EXERCISE BRIEF: Your copy should hold exactly the lines from the beginning of the listing below through the line with "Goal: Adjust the", without any pictures.

RECORDS PROVIDED:

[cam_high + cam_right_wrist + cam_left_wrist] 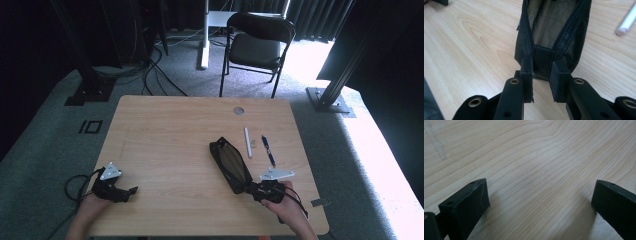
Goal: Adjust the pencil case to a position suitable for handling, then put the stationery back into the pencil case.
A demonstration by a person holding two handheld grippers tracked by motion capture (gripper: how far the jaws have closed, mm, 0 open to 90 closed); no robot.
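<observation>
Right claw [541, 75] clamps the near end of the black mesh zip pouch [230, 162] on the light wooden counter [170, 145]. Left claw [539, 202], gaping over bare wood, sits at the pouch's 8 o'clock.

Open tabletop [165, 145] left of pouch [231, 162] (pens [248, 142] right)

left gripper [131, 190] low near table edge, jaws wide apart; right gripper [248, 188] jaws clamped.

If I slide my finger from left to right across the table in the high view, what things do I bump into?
Left gripper → black mesh pouch → white pen → small bit, too small to tell → dark pen. The right gripper, clamped on the pouch's near end, overlaps these.
</observation>
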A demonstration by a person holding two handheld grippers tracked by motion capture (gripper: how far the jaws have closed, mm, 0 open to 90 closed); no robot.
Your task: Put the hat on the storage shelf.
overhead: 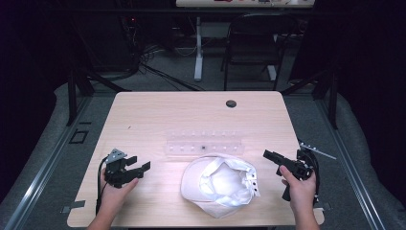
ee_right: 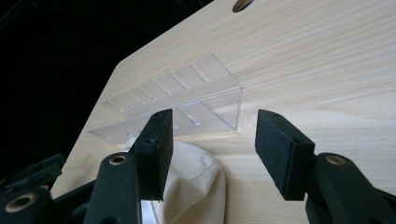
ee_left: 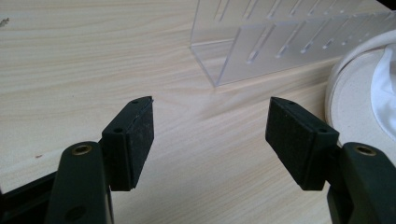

YOUR RESPONSE:
[cam_high + cam_right_wrist + cam_left_wrist] 
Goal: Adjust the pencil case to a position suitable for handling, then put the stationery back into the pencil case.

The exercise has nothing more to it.